**TASK DETAILS**
The data below calls for an exact copy.
══ RECORDED INFORMATION ══
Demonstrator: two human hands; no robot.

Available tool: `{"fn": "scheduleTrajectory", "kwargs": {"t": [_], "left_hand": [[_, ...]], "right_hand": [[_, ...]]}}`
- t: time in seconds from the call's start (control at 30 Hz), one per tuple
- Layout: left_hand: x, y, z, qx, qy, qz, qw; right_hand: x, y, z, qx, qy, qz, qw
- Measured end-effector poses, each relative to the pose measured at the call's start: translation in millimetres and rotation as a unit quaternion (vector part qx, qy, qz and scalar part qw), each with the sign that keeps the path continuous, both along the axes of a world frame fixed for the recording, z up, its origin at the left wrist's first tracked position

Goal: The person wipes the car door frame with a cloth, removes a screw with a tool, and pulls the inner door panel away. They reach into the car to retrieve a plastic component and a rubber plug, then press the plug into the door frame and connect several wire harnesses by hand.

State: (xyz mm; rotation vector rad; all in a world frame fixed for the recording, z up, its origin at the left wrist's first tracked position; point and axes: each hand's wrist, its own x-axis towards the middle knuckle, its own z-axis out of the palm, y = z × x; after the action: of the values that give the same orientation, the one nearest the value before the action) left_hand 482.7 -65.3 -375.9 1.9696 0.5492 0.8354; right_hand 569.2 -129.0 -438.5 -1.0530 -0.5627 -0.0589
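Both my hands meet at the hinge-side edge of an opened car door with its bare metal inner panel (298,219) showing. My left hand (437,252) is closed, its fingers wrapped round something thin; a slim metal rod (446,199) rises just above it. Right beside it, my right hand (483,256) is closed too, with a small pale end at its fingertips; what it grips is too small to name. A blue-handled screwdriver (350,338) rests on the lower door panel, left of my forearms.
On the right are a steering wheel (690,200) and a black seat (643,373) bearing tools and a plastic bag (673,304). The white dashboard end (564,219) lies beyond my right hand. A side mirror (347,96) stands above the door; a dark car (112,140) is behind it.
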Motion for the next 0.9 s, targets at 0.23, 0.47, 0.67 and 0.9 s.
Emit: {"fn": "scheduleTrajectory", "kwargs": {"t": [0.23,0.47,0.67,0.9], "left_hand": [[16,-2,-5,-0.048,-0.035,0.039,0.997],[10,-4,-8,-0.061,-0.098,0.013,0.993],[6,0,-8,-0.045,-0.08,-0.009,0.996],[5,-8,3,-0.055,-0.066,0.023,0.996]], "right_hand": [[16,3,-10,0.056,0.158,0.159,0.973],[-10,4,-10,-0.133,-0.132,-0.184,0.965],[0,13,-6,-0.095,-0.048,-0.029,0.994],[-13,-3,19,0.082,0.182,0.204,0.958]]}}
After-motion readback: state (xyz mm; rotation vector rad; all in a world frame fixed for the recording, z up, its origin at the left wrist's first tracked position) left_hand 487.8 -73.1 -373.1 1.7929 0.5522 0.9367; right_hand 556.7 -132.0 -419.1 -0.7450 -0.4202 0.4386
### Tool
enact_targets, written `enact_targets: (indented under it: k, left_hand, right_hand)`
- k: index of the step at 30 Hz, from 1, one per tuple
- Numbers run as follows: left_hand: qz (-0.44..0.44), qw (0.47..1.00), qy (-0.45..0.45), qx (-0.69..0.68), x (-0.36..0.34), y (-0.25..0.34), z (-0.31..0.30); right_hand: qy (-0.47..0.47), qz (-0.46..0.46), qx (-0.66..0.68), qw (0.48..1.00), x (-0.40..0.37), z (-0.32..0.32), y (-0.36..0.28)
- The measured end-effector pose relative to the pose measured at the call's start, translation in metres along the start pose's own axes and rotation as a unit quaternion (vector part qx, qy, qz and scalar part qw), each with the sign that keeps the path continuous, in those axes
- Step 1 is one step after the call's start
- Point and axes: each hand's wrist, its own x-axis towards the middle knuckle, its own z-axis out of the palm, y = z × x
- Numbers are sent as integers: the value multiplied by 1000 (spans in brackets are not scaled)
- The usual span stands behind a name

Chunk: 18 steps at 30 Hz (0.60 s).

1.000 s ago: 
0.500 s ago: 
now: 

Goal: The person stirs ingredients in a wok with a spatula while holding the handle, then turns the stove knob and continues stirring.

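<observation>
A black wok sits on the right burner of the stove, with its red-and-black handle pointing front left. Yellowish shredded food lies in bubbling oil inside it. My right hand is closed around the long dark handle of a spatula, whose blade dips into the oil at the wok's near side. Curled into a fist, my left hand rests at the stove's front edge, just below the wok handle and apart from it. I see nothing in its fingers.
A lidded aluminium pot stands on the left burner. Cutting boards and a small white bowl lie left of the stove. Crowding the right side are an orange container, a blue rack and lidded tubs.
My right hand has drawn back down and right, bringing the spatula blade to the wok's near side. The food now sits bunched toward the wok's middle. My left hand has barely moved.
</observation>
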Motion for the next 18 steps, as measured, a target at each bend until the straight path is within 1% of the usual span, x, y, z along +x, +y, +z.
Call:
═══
**OUTPUT FOR THIS TASK**
Demonstrator: two human hands; no robot.

Available tool: `{"fn": "scheduleTrajectory", "kwargs": {"t": [_], "left_hand": [[_, ...]], "right_hand": [[_, ...]]}}`
- t: time in seconds from the call's start (control at 30 Hz), one per tuple
- Layout: left_hand: x, y, z, qx, qy, qz, qw; right_hand: x, y, z, qx, qy, qz, qw
- Measured end-effector poses, each relative to the pose measured at the call's start: translation in millimetres and rotation as a unit quaternion (vector part qx, qy, qz and scalar part qw), each with the sign that keeps the path continuous, both along the axes of a world frame fixed for the recording, z up, its origin at the left wrist's first tracked position

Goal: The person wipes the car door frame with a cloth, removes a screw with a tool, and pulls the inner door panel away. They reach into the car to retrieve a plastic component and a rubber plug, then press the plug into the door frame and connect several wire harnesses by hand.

State: (xyz mm; rotation vector rad; all in a world frame fixed for the recording, z up, its origin at the left wrist's first tracked position; point and axes: each hand's wrist, its own x-axis towards the middle knuckle, its own z-axis out of the palm, y = z × x; after the action: of the values that give the same orientation, the one nearest the value before the action) left_hand 482.7 -65.3 -375.9 1.9696 0.5492 0.8354; right_hand 569.2 -129.0 -438.5 -1.0530 -0.5627 -0.0589
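Both my hands meet at the hinge-side edge of an opened car door with its bare metal inner panel (298,219) showing. My left hand (437,252) is closed, its fingers wrapped round something thin; a slim metal rod (446,199) rises just above it. Right beside it, my right hand (483,256) is closed too, with a small pale end at its fingertips; what it grips is too small to name. A blue-handled screwdriver (350,338) rests on the lower door panel, left of my forearms.
On the right are a steering wheel (690,200) and a black seat (643,373) bearing tools and a plastic bag (673,304). The white dashboard end (564,219) lies beyond my right hand. A side mirror (347,96) stands above the door; a dark car (112,140) is behind it.
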Motion for the next 0.9 s, targets at 0.23, 0.47, 0.67 and 0.9 s.
Emit: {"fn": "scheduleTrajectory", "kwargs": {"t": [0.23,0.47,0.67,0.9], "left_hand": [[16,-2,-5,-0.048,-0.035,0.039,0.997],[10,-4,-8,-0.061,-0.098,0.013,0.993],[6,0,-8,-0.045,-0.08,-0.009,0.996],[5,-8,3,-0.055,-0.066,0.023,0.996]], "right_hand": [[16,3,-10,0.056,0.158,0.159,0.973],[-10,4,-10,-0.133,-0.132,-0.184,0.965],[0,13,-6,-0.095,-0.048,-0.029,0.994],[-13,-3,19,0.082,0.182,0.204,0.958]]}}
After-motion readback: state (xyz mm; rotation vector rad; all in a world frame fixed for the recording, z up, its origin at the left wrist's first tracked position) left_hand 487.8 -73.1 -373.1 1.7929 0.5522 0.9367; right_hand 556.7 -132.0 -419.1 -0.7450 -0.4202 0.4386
### Tool
enact_targets, written `enact_targets: (indented under it: k, left_hand, right_hand)`
- k: index of the step at 30 Hz, from 1, one per tuple
- Numbers run as follows: left_hand: qz (-0.44..0.44), qw (0.47..1.00), qy (-0.45..0.45), qx (-0.69..0.68), x (-0.36..0.34), y (-0.25..0.34), z (-0.31..0.30); right_hand: qy (-0.47..0.47), qz (-0.46..0.46), qx (-0.66..0.68), qw (0.48..1.00), x (-0.40..0.37), z (-0.32..0.32), y (-0.36..0.28)
- The measured end-effector pose relative to the pose measured at the call's start, translation in metres along the start pose's own axes and rotation as a unit quaternion (vector part qx, qy, qz and scalar part qw), each with the sign that keeps the path continuous, in those axes
- Step 1 is one step after the call's start
- Point and axes: each hand's wrist, its own x-axis towards the middle knuckle, its own z-axis out of the palm, y = z × x
- Numbers are sent as integers: the value multiplied by 1000 (spans in brackets are not scaled)
- The usual span stands behind a name

Chunk: 18 steps at 30 Hz (0.60 s).

1.000 s ago: 
0.500 s ago: 
now: 

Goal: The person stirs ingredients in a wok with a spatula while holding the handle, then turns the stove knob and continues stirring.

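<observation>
A black wok sits on the right burner of the stove, with its red-and-black handle pointing front left. Yellowish shredded food lies in bubbling oil inside it. My right hand is closed around the long dark handle of a spatula, whose blade dips into the oil at the wok's near side. Curled into a fist, my left hand rests at the stove's front edge, just below the wok handle and apart from it. I see nothing in its fingers.
A lidded aluminium pot stands on the left burner. Cutting boards and a small white bowl lie left of the stove. Crowding the right side are an orange container, a blue rack and lidded tubs.
My right hand has drawn back down and right, bringing the spatula blade to the wok's near side. The food now sits bunched toward the wok's middle. My left hand has barely moved.
</observation>
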Motion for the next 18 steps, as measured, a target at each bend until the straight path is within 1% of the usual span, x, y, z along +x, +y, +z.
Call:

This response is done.